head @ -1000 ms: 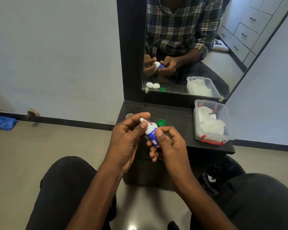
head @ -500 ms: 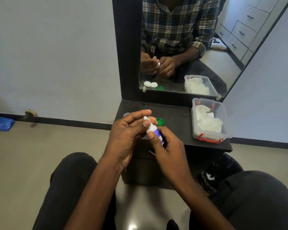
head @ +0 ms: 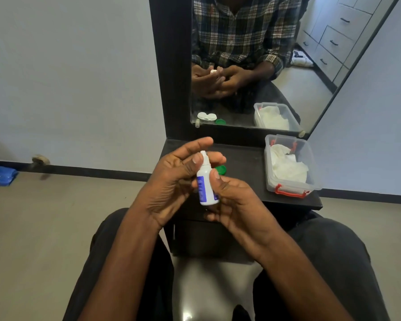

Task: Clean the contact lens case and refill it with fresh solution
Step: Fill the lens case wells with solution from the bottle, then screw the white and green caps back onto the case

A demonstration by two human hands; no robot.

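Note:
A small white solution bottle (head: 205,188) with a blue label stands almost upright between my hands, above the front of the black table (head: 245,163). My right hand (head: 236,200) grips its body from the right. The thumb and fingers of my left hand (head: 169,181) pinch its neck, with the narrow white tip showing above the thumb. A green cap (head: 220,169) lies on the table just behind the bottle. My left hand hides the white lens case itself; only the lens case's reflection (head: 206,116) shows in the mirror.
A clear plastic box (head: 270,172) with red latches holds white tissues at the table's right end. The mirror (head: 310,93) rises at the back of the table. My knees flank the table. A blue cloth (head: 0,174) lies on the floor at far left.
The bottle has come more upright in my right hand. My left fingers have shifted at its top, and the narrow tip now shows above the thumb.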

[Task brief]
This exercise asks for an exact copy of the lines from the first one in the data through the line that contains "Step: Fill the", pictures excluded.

[Completed task]
head @ -1000 ms: 
head @ -500 ms: 
head @ +0 ms: 

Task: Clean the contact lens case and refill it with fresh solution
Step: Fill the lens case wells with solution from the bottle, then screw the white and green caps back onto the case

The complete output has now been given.